What if you could pick a president to order?
Let’s stipulate at the start that you can’t, that the choice in the 2024 election will be among actual human beings, not some ideal drawn in the abstract.
That said, Americans in the USA TODAY/Suffolk University Poll did express preferences about the characteristics they found appealing in a president and the ones they said didn’t matter. In all that may be guideposts and red flags for the real people who will run or are thinking about it.
David Paleologos, director of the Suffolk Political Research Center, said the job posting could go something like this: “Wanted – a 51-to-65-year-old governor with business experience and willing to compromise to get things done. Military experience a bonus.”
“Unfortunately, the presidential election of 2024 currently has no declared ideal candidates,” he said, and neither President Joe Biden nor former president Donald Trump is a neat match to the description.
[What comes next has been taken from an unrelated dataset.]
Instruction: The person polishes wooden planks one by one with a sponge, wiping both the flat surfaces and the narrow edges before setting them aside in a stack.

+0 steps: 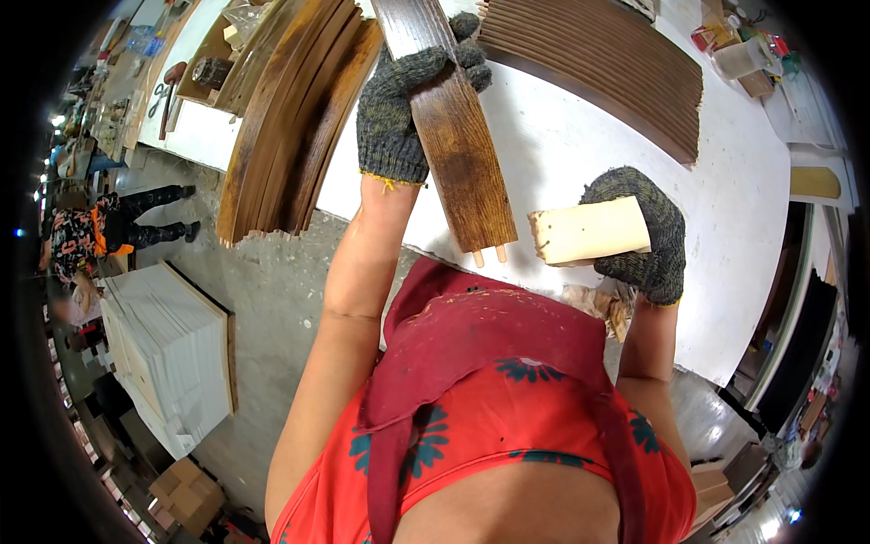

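A white, flat-topped worktable (739, 227) carries long, glossy brown wooden slats (283, 113) at left, their ends jutting past its near edge, and tightly packed, dark brown ridged wooden strips (594, 74) at far right.

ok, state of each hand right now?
Left hand: closed, holding the dark wooden board.
Right hand: closed, holding the pale block.

Left hand (391, 118), gloved, grips brown wood-grain slat (467, 172); two dowel pegs (490, 256) project from slat's near end. Right hand (651, 222), also gloved, holds pale yellow block (591, 231) near pegged end, over white tabletop (734, 245). Upright-edged brown boards (281, 100) left of left hand; ridged row of brown strips (598, 77) beyond right hand. Co-worker (104, 222) far left.
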Tool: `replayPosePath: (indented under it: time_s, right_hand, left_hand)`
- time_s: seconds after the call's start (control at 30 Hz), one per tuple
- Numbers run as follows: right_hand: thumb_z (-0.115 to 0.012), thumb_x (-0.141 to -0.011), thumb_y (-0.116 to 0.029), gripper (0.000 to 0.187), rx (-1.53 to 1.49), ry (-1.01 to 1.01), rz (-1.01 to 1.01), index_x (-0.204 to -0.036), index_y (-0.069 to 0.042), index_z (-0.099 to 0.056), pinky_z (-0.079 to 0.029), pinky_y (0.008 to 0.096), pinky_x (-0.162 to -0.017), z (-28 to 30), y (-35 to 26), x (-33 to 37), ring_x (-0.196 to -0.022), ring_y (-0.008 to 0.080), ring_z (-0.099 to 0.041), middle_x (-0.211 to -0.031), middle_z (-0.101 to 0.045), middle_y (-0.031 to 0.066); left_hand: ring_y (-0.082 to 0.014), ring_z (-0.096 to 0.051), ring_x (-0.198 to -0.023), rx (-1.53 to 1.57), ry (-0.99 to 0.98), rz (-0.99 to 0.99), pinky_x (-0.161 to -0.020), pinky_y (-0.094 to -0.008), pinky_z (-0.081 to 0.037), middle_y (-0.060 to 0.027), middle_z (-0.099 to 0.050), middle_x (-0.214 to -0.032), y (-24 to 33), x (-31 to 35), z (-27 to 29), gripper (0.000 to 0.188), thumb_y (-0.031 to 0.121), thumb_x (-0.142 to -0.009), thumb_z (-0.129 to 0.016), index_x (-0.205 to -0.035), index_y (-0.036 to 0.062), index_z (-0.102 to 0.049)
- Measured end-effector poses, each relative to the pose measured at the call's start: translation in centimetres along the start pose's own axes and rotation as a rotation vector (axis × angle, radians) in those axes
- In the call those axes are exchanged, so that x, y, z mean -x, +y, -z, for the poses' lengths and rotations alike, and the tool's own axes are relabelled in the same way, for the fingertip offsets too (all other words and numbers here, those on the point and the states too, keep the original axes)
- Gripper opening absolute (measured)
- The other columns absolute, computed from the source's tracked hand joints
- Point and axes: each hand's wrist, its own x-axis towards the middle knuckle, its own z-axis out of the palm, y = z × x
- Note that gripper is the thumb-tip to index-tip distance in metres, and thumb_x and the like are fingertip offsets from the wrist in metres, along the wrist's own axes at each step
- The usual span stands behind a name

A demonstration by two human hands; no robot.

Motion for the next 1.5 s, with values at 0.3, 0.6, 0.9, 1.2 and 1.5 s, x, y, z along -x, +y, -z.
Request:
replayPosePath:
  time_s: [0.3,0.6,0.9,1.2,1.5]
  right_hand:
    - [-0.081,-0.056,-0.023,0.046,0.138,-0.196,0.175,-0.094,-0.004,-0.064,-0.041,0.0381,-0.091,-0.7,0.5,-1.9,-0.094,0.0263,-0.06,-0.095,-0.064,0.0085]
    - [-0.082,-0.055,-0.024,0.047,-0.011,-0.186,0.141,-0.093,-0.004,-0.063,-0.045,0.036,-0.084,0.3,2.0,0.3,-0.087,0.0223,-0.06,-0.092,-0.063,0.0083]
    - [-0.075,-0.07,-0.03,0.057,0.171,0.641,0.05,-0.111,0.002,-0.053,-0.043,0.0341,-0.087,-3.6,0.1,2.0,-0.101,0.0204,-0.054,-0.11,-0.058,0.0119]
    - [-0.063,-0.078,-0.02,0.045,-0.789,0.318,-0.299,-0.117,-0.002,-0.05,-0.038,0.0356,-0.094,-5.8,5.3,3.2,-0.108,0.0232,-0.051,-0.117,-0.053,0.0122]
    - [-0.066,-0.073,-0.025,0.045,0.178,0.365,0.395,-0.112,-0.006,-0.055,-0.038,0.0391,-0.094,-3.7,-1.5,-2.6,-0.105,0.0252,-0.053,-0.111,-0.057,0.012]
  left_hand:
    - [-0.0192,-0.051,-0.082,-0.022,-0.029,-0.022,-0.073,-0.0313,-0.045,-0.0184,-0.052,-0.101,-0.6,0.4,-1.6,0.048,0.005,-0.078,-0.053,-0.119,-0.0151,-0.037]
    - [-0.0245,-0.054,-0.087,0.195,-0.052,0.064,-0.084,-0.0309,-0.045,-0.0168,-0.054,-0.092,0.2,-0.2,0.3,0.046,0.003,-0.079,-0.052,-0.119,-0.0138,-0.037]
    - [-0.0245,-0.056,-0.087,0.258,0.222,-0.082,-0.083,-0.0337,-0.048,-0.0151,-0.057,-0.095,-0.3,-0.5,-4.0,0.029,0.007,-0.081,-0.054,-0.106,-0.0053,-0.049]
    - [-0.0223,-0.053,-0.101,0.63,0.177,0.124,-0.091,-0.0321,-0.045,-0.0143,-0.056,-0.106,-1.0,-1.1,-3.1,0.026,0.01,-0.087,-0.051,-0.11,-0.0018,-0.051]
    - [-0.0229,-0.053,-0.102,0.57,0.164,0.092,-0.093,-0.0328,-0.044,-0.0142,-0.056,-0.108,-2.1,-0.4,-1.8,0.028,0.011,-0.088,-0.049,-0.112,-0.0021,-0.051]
In the poll, he notes, “Over 6 in 10 say they don’t want Trump or Biden to run in 2024.”
The survey of 1,000 registered voters, taken by landline and cellphone Dec. 7-11, has a margin of error of plus or minus 3.1 percentage points.
How old should the president be?
The sweet spot is later middle age, between 51 and 65 years old, the age group chosen by 50% of those surveyed. An additional 25% picked earlier middle age, 35 to 50 years old.
Those findings could be cautionary for Trump, who last month announced another presidential bid….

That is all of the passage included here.